**Problem requirements:** Your answer should be the full set of records, printed exactly as they stand.

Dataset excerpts

- - -

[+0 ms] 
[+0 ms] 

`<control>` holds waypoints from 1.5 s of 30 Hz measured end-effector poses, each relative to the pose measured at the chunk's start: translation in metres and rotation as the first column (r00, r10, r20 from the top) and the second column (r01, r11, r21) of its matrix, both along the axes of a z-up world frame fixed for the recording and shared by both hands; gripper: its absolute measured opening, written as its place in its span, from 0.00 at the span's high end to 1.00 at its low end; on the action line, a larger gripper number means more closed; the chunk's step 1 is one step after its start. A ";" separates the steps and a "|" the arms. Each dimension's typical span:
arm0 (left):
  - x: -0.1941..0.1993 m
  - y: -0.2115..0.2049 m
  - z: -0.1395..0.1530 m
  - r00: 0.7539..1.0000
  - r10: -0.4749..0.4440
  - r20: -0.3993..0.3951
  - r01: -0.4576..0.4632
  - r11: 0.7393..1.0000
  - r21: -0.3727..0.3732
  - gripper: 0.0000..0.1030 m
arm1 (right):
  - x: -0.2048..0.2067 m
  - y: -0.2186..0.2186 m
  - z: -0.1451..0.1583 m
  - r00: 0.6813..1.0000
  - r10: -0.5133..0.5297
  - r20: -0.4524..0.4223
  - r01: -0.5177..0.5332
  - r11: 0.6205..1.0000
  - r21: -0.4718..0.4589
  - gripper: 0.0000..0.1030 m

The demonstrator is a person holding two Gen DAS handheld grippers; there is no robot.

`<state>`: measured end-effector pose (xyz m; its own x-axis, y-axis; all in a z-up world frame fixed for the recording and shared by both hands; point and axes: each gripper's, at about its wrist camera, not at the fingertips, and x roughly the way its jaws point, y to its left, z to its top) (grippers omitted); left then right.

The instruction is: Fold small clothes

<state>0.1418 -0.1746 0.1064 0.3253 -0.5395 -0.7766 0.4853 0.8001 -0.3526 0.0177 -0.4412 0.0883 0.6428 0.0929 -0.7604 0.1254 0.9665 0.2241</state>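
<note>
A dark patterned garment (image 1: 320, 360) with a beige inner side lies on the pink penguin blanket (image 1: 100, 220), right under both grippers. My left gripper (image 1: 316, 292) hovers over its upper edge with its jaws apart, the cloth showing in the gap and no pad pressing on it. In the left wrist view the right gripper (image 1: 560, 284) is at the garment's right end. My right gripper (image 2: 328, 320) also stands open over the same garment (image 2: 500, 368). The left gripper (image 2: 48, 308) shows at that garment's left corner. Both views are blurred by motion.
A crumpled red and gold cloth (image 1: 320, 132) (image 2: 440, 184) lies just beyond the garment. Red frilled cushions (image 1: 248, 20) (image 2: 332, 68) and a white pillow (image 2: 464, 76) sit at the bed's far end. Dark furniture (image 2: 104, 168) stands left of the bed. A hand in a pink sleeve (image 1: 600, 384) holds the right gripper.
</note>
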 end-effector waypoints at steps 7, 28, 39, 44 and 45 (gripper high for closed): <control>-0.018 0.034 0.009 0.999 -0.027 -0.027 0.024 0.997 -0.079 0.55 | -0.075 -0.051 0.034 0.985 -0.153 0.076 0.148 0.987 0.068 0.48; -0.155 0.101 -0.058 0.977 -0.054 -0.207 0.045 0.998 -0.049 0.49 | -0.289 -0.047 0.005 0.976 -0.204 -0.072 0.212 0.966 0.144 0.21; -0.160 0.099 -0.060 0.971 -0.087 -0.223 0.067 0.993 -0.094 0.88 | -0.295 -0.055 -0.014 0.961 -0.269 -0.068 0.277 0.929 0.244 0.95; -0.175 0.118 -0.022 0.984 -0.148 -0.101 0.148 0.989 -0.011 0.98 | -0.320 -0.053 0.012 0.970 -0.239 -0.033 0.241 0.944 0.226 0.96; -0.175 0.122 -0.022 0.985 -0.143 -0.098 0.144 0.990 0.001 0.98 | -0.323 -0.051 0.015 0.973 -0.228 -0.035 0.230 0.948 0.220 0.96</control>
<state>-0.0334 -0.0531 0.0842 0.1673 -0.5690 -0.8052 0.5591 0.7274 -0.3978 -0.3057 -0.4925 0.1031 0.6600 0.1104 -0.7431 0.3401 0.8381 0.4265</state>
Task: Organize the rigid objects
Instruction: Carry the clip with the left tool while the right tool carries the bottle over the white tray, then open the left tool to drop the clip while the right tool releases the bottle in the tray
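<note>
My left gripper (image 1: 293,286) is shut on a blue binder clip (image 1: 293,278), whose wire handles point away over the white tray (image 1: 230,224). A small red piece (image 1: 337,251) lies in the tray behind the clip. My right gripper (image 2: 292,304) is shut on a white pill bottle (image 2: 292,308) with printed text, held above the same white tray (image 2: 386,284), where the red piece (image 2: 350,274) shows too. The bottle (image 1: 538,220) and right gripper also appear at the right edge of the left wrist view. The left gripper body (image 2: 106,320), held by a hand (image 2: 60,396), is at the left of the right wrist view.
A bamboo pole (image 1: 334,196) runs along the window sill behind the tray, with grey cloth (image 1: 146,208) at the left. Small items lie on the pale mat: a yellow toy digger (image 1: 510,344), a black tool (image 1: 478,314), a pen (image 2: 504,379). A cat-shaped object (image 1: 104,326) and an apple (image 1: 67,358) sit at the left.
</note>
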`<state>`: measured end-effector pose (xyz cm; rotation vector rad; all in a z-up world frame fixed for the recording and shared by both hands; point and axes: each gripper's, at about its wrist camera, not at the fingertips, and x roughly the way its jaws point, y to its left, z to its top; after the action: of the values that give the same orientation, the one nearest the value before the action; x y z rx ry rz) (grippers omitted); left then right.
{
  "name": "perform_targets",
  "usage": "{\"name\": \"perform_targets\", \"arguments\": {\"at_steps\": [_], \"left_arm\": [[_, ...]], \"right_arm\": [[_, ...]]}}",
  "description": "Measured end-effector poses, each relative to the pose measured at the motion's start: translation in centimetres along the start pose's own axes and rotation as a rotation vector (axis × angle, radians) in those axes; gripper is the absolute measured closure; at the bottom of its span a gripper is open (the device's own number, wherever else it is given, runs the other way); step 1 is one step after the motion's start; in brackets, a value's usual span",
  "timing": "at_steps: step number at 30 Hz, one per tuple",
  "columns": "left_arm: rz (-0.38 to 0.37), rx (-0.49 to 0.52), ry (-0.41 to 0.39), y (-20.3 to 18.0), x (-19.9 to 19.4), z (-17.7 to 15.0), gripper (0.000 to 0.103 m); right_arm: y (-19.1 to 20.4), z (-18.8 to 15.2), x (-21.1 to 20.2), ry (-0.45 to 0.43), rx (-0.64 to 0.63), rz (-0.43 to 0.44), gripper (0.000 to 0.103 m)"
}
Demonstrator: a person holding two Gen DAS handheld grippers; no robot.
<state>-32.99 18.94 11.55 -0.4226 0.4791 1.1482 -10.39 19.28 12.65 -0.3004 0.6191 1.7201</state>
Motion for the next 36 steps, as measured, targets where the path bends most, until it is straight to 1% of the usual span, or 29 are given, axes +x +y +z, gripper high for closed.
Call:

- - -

**Your response:**
[+0 ms] 
[+0 ms] 

`<control>` holds waypoints from 1.5 s of 30 Hz measured end-effector poses, each relative to the pose measured at the chunk's start: translation in metres and rotation as the first column (r00, r10, r20 from the top) and the second column (r01, r11, r21) of its matrix, both along the axes of a z-up world frame fixed for the recording and shared by both hands; gripper: its absolute measured opening, written as its place in its span, from 0.00 at the span's high end to 1.00 at its low end; on the action line, a larger gripper number means more closed; the chunk's step 1 is one step after its start. A ";" separates the steps and a "|" the arms. Each dimension's typical span:
arm0 (left):
  - x: -0.1941..0.1993 m
  - y: -0.2115..0.2049 m
  - z: -0.1395..0.1530 m
  - r00: 0.7539..1.0000
  - r10: -0.4749..0.4440
  - r20: -0.3993..0.3951
  - r01: -0.4576..0.4632
  - r11: 0.7393..1.0000
  - r21: -0.3727..0.3732
  - gripper: 0.0000..0.1030 m
arm1 (right):
  - x: -0.2048..0.2067 m
  - y: -0.2186..0.2186 m
  - z: -0.1451..0.1583 m
  - r00: 0.6813..1.0000
  - r10: -0.5133..0.5297
  - r20: -0.4524..0.4223
  - r01: -0.5177..0.5332
  - r11: 0.6205..1.0000
  - r21: -0.4718..0.4589
  - gripper: 0.0000..0.1030 m

The demonstrator is a person holding two Gen DAS handheld grippers; there is no robot.

`<state>`: measured end-effector pose (xyz m; its own x-axis, y-axis; all in a z-up world frame fixed for the recording and shared by both hands; point and axes: each gripper's, at about its wrist camera, not at the fingertips, and x roughly the way its jaws point, y to its left, z to its top) (grippers omitted); left then right.

The instruction is: Fold small clothes

<state>0.1418 -0.1746 0.1064 0.3253 -0.5395 -0.7766 0.4853 0.8001 -0.3526 0.0177 -0.4412 0.0883 0.6428 0.0929 -0.7604 0.1254 0.9665 0.2241</state>
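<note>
A dark patterned garment (image 1: 320, 360) with a beige inner side lies on the pink penguin blanket (image 1: 100, 220), right under both grippers. My left gripper (image 1: 316, 292) hovers over its upper edge with its jaws apart, the cloth showing in the gap and no pad pressing on it. In the left wrist view the right gripper (image 1: 560, 284) is at the garment's right end. My right gripper (image 2: 328, 320) also stands open over the same garment (image 2: 500, 368). The left gripper (image 2: 48, 308) shows at that garment's left corner. Both views are blurred by motion.
A crumpled red and gold cloth (image 1: 320, 132) (image 2: 440, 184) lies just beyond the garment. Red frilled cushions (image 1: 248, 20) (image 2: 332, 68) and a white pillow (image 2: 464, 76) sit at the bed's far end. Dark furniture (image 2: 104, 168) stands left of the bed. A hand in a pink sleeve (image 1: 600, 384) holds the right gripper.
</note>
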 end-effector waypoints at steps 7, 28, 39, 44 and 45 (gripper high for closed): <control>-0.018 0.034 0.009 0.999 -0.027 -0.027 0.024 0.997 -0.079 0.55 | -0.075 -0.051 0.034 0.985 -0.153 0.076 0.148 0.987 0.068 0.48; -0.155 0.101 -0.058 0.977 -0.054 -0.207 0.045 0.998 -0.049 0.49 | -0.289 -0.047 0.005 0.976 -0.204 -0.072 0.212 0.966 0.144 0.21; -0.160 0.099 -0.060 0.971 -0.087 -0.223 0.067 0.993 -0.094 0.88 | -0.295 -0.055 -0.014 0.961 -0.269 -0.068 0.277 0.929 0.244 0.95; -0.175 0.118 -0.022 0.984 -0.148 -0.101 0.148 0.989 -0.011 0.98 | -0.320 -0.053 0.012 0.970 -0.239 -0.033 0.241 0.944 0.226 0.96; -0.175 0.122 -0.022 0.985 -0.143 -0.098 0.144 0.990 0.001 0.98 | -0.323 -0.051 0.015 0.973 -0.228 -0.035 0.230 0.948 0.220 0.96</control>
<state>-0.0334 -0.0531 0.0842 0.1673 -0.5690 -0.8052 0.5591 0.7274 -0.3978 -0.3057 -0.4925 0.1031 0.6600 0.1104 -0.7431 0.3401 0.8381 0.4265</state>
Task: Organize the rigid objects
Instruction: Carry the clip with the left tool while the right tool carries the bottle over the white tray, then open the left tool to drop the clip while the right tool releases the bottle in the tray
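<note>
My left gripper (image 1: 293,286) is shut on a blue binder clip (image 1: 293,278), whose wire handles point away over the white tray (image 1: 230,224). A small red piece (image 1: 337,251) lies in the tray behind the clip. My right gripper (image 2: 292,304) is shut on a white pill bottle (image 2: 292,308) with printed text, held above the same white tray (image 2: 386,284), where the red piece (image 2: 350,274) shows too. The bottle (image 1: 538,220) and right gripper also appear at the right edge of the left wrist view. The left gripper body (image 2: 106,320), held by a hand (image 2: 60,396), is at the left of the right wrist view.
A bamboo pole (image 1: 334,196) runs along the window sill behind the tray, with grey cloth (image 1: 146,208) at the left. Small items lie on the pale mat: a yellow toy digger (image 1: 510,344), a black tool (image 1: 478,314), a pen (image 2: 504,379). A cat-shaped object (image 1: 104,326) and an apple (image 1: 67,358) sit at the left.
</note>
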`<state>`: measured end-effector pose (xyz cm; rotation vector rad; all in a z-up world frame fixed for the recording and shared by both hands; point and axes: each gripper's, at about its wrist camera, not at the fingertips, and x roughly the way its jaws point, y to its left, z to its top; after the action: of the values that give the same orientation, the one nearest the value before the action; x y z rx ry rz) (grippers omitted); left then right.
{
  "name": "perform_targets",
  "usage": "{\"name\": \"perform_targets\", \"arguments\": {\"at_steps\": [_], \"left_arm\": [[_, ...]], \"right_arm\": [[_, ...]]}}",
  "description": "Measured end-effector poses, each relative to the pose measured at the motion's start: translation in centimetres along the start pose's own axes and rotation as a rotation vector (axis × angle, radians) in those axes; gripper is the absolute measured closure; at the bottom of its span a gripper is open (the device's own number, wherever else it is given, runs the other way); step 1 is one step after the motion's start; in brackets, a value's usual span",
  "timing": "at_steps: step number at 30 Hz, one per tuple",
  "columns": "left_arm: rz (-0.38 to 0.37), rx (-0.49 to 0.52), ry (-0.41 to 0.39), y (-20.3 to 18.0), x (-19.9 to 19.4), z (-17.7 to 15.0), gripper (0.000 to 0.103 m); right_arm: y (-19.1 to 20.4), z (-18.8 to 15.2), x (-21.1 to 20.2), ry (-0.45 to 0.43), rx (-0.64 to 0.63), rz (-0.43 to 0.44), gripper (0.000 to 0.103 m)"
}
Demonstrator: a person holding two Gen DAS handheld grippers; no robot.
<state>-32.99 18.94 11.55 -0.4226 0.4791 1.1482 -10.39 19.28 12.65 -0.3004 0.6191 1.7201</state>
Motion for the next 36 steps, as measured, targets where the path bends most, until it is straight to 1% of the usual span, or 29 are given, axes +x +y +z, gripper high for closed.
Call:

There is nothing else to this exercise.